AI Laws in Idaho (ID)

Idaho has no comprehensive AI law but has enacted narrow statutes: it criminalizes AI-generated child sexual abuse material and non-consensual explicit deepfakes, lets a misrepresented candidate sue over deceptive AI 'synthetic media' in election ads (H0664), and — effective July 2027 — will require conversational-AI operators to disclose that users are interacting with a machine (SB 1297).

Map showing the location of Idaho in the United States
Idaho within the United States

What companies in Idaho need to know about AI compliance

Idaho's non-legislation on AI means the Idaho Attorney General office has discretion to apply no comprehensive privacy statute to AI-driven consumer harms as they arise.

Two neighboring states shape regional expectations: Utah's SB 149 — AI Policy Act (amended 2025 by SB 226 & SB 332) (penalty Up to $2,500 per violation (administrative, Utah Div. of Consumer Protection), deadline In effect since May 1, 2024 (2025 amendments effective May 7, 2025; sunset July 2027)) and Montana's Consumer Data Privacy Act (AI provisions) (penalty Up to $7,500 per violation). Any Idaho-headquartered operator touching those markets inherits the stricter of the two.

Idaho's regulatory posture on AI is silence rather than permission: idaho has enacted narrow ai statutes — election-deepfake disclosure (h0664, 2024) and the conversational ai safety act (sb 1297, effective july 2027) requiring conversational-ai operators to disclose that users are interacting with a machine — but no comprehensive ai or privacy law. No comprehensive privacy statute; ID Code sec. 48-601 (Consumer Protection Act) covers AI-driven deception provides the residual framework. Operators across sectors in Idaho watch federal signals first.
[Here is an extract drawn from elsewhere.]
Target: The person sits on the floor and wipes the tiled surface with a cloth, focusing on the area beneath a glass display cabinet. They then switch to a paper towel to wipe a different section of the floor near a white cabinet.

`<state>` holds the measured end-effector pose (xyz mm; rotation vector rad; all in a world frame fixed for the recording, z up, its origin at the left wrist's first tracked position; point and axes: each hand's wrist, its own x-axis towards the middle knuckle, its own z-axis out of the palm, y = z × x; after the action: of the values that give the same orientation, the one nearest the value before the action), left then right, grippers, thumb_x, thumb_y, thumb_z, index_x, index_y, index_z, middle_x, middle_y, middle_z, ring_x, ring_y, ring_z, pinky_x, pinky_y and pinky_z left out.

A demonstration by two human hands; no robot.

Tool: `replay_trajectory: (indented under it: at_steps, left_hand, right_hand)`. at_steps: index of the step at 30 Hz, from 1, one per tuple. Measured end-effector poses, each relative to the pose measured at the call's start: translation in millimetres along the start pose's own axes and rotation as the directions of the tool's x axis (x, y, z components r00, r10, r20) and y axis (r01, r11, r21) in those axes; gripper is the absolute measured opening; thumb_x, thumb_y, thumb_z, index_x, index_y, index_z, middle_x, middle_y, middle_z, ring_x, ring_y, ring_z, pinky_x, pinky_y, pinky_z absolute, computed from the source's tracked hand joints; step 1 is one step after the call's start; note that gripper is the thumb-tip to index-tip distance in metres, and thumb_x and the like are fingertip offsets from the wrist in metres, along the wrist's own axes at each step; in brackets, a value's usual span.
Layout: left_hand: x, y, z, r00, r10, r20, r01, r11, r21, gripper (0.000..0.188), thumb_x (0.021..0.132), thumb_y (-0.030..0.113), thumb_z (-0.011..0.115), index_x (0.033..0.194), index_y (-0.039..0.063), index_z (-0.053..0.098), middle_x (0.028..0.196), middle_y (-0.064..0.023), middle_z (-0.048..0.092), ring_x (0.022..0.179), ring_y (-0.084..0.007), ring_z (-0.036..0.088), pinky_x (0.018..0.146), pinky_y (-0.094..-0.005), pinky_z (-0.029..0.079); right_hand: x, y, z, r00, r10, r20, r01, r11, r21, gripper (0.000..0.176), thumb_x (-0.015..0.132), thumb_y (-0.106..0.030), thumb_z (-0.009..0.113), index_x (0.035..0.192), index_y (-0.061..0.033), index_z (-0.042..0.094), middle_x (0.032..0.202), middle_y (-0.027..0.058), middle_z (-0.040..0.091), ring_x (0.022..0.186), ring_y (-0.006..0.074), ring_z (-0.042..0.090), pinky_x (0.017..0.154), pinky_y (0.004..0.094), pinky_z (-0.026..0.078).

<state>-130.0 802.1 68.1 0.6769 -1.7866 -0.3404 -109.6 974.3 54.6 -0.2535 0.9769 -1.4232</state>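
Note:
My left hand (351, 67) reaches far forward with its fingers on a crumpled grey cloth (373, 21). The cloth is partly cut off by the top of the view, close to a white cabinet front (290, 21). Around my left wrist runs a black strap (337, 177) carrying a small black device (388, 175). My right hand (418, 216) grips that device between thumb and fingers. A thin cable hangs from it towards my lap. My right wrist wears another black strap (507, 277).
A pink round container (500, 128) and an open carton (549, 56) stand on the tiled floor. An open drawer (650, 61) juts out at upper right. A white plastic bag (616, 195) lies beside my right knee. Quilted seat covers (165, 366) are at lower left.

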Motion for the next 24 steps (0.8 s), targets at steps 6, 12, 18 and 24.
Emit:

Federal law still governs Cross-Sector AI in Idaho primarily through FTC Section 5 (15 USC 45) and NIST AI RMF 1.0. Adjacent federal authorities include Gramm-Leach-Bliley Act (GLBA) / NIST Cybersecurity Framework (15 U.S.C. § 6801-6809; NIST CSF 2.0); General Data Protection Regulation (GDPR) (for EU users) (EU Regulation 2016/679); Section 508 / ADA Title III (Digital Accessibility) (29 U.S.C. § 794(d); 42 U.S.C. § 12181). Gramm-Leach-Bliley Act (GLBA) / NIST Cybersecurity Framework (enforced by Federal Trade Commission; NIST) applies to saas platforms handling personal/financial data via ai must implement nist csf security standards: identify, protect, detect, respond, recover. Penalty exposure: ftc civil penalties up to $100,000/violation; private litigation for data breaches. FTC Operation AI Comply (Sep 2024) targeted five companies across sectors.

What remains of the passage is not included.